Tell how many lines in the data hold "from", giving that figure alone.

(RAW DATA Opens)

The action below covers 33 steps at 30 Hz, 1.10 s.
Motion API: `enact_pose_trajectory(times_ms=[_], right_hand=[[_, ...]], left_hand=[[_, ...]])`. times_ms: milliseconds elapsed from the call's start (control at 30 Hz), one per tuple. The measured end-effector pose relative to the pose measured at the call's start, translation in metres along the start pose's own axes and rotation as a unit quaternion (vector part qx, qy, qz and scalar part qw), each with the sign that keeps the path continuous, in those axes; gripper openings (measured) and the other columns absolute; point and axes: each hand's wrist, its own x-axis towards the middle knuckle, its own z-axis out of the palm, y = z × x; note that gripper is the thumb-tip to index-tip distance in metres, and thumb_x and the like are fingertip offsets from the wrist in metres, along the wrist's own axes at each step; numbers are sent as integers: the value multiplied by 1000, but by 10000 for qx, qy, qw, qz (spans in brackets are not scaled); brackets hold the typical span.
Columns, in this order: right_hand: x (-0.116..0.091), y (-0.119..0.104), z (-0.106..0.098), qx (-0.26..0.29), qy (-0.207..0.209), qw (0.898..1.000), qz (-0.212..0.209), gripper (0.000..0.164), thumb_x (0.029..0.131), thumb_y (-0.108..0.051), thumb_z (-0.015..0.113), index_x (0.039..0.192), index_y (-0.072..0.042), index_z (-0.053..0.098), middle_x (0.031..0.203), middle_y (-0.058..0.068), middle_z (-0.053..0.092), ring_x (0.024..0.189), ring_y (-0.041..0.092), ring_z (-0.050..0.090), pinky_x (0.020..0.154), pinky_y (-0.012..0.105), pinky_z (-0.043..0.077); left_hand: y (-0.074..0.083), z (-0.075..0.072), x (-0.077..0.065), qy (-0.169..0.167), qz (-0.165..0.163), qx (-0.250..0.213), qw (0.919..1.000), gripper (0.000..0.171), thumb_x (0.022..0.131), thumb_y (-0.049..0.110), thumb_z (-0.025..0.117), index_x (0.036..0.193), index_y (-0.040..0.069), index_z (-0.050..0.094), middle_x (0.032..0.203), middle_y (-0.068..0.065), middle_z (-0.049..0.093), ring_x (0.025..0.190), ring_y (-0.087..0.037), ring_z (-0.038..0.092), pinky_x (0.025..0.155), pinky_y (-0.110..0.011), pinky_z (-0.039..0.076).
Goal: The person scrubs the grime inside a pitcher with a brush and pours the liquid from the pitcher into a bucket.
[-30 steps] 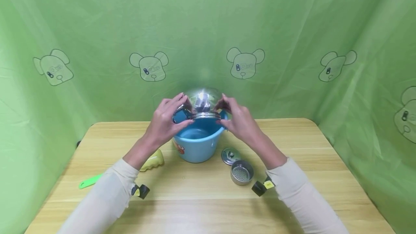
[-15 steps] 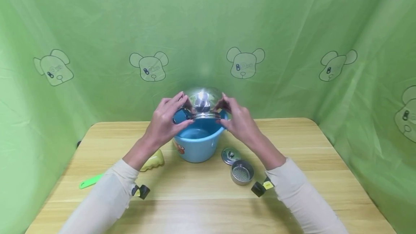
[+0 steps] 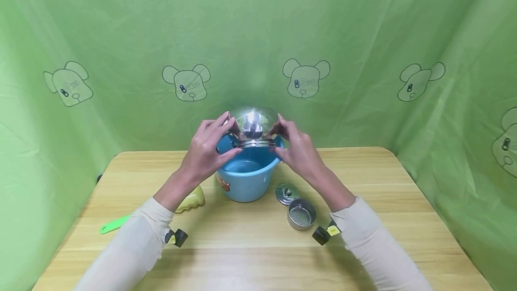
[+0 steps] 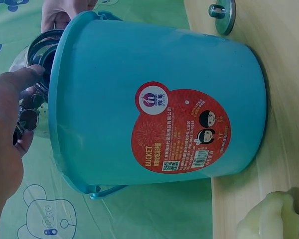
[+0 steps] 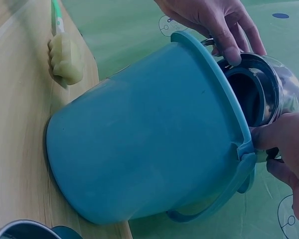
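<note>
A shiny stainless steel teapot (image 3: 253,122) is tipped over the blue bucket (image 3: 245,187), its round mouth facing down and toward me. My left hand (image 3: 206,147) grips its left side near the handle, with the thumb at the rim. On the other side my right hand (image 3: 298,147) holds the body, thumb also at the rim. In the right wrist view the teapot's dark opening (image 5: 246,94) shows just past the bucket's lip. The bucket stands upright, and no flowing water can be made out.
Right of the bucket lie a small metal lid (image 3: 288,194) and a perforated strainer cup (image 3: 301,214). At left is a yellow sponge (image 3: 190,199) on a green handle (image 3: 115,224), partly behind my left arm. Green curtains (image 3: 250,35) surround the wooden table (image 3: 242,259).
The teapot and both hands stay nearly in place over the bucket. The teapot appears to rise very slightly; the whole head view shifts a little.
</note>
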Motion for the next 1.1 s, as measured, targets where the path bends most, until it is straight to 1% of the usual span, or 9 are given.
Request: enact_pose_trajectory(times_ms=[233,467,700,900,1100], right_hand=[[-1,1,2,-123,198,9997,-65,82,81,7,81,151,7,37,137,24,65,129,36,66,103,36,57],[-2,1,3,-133,367,9991,-161,82,81,8,79,151,7,36,139,25,63,128,37,66,102,36,57],[-2,1,3,-191,478,9982,-309,82,83,10,77,153,6,35,139,25,64,129,37,65,102,37,57],[-4,2,2,-168,498,9983,-263,87,82,11,77,155,5,32,140,24,63,130,38,65,102,37,57],[-4,2,2,-254,641,9964,-492,85,83,9,78,154,6,33,140,25,62,130,38,64,102,37,57]], left_hand=[[2,-2,3,83,230,86,9997,75,73,18,95,136,-4,61,145,-27,59,116,-40,63,99,-46,60],[4,-4,4,119,362,218,9990,75,72,18,95,136,-3,61,145,-28,59,117,-41,63,99,-48,60],[6,-5,4,226,463,273,9983,75,72,17,95,136,-4,61,146,-28,58,117,-42,63,99,-47,60],[5,-4,5,278,605,283,9974,75,72,17,95,136,-4,61,146,-29,58,117,-42,63,97,-46,61],[5,-3,6,305,731,351,9962,71,75,16,93,135,-4,61,145,-29,58,116,-42,63,97,-45,61]])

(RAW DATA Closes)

ANSWER TO THIS EXERCISE: 2